Insert two documents in MongoDB:

db.hotmovies.insert({id: 11003,title: "Beauty",overview: "How a group of IT women with high IQ become outstanding",original_language:"cn",release_date:"2020-06-17",popularity:67.654,vote_count:65487,vote_average:9.9})
db.hotmovies.insert({id: 11004,title: "Heroic Programmers",overview: "How a group of IT men with high IQ become outstanding",original_language:"cn",release_date:"2020-06-15",popularity:77.654,vote_count:85487,vote_average:11.9})

Query Elasticsearch to confirm the documents were synced:

GET hotmovies/_search
{
  "query": {
    "bool": {
      "should": [
        {"term":{"id":"11003"}},
        null
      ]
    }
  }
}

Test update synchronization

Update a document in MongoDB:

db.hotmovies.update({'title':'Beauty'},{$set:{'title':'Beautiful Programmers'}})

Query Elasticsearch to confirm the update:

GET hotmovies/_search
{
  "query": {
    "match": {
      "id":"11003"
    }
  }
}

Test delete synchronization

Remove the documents from MongoDB:

db.hotmovies.remove({id: 11003})
db.hotmovies.remove({id: 11004})

Query Elasticsearch to confirm the documents are gone:

GET hotmovies/_search
{
  "query": {
    "bool": {
      "should": [
        {"term":{"id":"11003"}},
        null
      ]
    }
  }
}

Step 5: Analyze data in Kibana

Note

This tutorial uses Kibana V6.7.0. Navigation may differ in other versions.

Log on to the Kibana console.

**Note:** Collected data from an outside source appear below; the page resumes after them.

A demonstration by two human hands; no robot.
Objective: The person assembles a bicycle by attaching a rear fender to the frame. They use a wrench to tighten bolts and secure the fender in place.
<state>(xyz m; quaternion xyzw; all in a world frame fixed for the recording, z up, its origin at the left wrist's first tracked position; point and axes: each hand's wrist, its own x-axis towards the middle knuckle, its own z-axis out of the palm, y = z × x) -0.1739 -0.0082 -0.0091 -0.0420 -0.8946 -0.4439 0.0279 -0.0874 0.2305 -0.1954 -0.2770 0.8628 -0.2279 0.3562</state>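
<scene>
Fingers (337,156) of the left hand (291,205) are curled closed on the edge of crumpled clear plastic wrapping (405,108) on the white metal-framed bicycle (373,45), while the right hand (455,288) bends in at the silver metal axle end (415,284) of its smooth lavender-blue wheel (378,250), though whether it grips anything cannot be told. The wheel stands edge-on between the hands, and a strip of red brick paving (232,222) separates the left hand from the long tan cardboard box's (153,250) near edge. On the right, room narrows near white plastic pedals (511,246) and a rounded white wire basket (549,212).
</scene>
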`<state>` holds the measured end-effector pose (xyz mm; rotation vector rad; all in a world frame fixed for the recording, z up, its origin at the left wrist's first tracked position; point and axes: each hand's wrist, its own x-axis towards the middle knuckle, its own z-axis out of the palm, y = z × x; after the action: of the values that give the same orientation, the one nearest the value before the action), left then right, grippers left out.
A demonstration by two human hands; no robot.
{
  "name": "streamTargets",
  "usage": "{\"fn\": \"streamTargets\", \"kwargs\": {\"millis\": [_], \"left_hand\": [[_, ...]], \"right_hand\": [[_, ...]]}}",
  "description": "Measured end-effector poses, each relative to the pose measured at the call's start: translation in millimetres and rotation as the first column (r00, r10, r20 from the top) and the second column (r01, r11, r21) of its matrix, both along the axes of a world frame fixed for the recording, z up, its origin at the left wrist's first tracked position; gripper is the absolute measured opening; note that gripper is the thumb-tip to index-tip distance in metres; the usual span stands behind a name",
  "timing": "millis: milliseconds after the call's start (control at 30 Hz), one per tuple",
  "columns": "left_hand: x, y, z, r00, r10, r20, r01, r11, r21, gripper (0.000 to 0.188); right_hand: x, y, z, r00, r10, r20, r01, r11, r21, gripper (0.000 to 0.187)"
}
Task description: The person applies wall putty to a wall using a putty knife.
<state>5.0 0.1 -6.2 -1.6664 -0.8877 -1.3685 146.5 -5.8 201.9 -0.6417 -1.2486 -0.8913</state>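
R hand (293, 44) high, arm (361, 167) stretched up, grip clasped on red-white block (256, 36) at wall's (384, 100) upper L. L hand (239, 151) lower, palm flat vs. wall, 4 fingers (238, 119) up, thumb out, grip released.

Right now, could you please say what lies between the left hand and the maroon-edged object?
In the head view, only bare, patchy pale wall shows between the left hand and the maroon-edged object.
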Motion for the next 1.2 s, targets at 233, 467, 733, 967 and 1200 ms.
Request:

For details, see Log on to the Kibana console.
Create an index pattern.
1. In the left navigation pane, click Management.
2. In the Kibana section, click Index Patterns.
3. Click Create index pattern.
4. Set Index pattern and click Next step.
5. Set Time Filter field name to I don't want to use the Time Filter.
6. Click Create index pattern.
Create a pie chart for the top 10 popular movies.
1. In the left navigation pane, click Visualize.
2. Click + next to the search box.
3. In the New Visualization dialog box, click Pie.
4. Click the hotmovies index pattern.
5. Configure the Metrics and Buckets sections as shown.
6. Click the icon to apply the configuration.

FAQ

After enabling high availability and increasing concurrency, data loss occurs. What should I do?

Check whether the Elasticsearch cluster is healthy first. If the cluster is in an abnormal state, refer to the Elasticsearch FAQ to diagnose and resolve cluster-level issues, then lower elasticsearch-max-conns and monitor for further data loss.

If the cluster is healthy, the issue is likely in Monstache. Check the Monstache documentation for known issues and configuration guidance.